● REQUIRED WORK: The answer should consist of each line below that contains the word "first".
───── MATERIAL SHOWN
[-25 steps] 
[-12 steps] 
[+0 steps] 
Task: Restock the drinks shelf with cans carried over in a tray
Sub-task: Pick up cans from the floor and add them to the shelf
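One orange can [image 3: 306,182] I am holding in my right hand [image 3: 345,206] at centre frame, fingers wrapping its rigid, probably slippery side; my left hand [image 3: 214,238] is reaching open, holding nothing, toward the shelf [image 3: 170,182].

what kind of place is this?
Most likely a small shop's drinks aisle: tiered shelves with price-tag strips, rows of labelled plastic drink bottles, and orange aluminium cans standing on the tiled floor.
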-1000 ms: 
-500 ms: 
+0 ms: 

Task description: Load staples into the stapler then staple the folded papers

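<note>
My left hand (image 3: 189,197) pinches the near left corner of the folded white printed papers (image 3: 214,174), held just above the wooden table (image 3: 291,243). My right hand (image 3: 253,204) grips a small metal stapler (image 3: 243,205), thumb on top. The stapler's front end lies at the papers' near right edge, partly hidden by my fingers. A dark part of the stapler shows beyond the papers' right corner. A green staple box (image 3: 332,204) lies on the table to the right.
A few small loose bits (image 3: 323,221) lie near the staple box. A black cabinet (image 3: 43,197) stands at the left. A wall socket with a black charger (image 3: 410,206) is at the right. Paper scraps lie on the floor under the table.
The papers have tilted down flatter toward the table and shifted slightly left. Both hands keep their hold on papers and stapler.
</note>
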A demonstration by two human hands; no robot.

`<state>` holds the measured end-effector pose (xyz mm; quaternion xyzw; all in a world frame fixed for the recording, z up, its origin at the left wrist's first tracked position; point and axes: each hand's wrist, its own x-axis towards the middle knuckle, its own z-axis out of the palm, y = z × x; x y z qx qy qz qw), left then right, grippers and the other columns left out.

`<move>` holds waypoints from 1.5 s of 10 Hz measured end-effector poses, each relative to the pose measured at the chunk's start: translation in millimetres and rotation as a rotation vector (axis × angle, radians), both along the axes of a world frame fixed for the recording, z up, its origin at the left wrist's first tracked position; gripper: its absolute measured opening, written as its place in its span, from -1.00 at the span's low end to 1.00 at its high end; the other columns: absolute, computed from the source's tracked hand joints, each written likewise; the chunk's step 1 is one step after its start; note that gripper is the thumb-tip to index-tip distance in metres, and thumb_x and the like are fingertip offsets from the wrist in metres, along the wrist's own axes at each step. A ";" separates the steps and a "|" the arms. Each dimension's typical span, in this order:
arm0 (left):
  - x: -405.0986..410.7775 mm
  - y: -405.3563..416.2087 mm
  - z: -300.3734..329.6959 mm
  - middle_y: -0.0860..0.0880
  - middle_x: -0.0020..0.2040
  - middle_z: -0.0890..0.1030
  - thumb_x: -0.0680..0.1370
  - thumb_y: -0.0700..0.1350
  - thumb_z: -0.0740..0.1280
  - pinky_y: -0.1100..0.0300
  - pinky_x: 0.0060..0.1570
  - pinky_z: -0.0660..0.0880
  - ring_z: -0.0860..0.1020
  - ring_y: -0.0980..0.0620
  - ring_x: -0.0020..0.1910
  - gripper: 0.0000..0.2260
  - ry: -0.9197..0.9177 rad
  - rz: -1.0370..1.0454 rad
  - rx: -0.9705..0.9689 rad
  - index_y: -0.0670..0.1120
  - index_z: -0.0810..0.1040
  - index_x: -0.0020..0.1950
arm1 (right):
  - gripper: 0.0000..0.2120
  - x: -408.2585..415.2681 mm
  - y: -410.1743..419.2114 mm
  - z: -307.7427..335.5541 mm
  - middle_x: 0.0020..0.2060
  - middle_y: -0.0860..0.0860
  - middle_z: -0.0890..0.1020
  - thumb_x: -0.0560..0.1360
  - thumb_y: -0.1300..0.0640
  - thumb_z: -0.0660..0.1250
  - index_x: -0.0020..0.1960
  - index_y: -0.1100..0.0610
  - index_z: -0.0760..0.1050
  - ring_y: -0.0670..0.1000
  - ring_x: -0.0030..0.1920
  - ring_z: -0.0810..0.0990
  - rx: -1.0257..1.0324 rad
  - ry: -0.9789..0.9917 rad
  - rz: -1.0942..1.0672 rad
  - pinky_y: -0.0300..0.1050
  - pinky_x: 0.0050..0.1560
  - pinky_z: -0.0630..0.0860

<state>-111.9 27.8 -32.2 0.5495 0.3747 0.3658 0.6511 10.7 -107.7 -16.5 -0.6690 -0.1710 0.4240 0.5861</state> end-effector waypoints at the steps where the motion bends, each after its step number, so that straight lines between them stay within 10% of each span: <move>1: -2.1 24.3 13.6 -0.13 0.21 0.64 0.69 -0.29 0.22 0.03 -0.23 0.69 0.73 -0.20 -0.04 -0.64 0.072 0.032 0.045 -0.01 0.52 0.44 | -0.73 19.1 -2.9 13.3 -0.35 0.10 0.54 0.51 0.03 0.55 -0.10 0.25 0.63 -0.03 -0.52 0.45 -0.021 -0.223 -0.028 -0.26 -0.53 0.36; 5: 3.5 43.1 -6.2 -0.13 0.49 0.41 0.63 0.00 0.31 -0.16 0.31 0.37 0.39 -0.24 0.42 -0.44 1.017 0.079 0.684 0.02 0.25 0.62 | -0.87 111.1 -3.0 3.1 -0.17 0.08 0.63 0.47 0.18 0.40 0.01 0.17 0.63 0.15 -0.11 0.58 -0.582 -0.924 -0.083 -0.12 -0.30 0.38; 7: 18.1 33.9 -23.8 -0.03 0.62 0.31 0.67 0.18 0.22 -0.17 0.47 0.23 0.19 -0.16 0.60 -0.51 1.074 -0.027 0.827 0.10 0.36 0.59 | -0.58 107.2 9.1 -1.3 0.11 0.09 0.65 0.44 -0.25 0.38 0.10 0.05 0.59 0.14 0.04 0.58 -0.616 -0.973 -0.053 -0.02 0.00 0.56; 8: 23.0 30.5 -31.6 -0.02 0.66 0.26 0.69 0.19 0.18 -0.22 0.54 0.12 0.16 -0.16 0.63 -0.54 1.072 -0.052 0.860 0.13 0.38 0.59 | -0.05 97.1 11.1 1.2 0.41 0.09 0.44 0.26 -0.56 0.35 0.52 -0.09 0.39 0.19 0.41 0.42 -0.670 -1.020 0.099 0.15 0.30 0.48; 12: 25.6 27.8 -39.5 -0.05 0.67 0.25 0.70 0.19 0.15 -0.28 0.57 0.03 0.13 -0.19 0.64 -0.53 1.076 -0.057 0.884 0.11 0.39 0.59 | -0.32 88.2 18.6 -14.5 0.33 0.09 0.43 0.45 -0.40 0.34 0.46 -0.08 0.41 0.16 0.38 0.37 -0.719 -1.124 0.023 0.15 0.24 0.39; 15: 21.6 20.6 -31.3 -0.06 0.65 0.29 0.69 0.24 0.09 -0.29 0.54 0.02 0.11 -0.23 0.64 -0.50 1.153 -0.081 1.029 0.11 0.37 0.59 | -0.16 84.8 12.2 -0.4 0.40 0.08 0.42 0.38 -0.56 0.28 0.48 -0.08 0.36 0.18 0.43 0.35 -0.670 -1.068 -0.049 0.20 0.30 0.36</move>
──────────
● TASK SOLUTION:
`<state>` holds the measured end-effector pose (xyz mm; quaternion xyzw; all in a world frame fixed for the recording, z up, its origin at the left wrist's first tracked position; point and axes: each hand's wrist, its own x-axis towards the middle knuckle, its own z-axis out of the palm, y = z × x; x y z qx qy qz qw), left then right, grippers and the other columns left out.
`<move>` holds waypoints from 1.5 s of 10 Hz measured end-effector poses, each relative to the pose measured at the chunk's start: translation in millimetres and rotation as a rotation vector (axis × angle, radians), both along the axes of a world frame fixed for the recording, z up, its origin at the left wrist's first tracked position; gripper: its absolute measured opening, written as its place in its span, from -1.00 at the span's low end to 1.00 at its high end; the other columns: absolute, computed from the source's tracked hand joints, each written likewise; the chunk's step 1 is one step after its start; note that gripper is the thumb-tip to index-tip distance in metres, and thumb_x and the like are fingertip offsets from the wrist in metres, along the wrist's own axes at each step. A ";" separates the steps and a "|" the arms. Each dimension's typical span, in this order:

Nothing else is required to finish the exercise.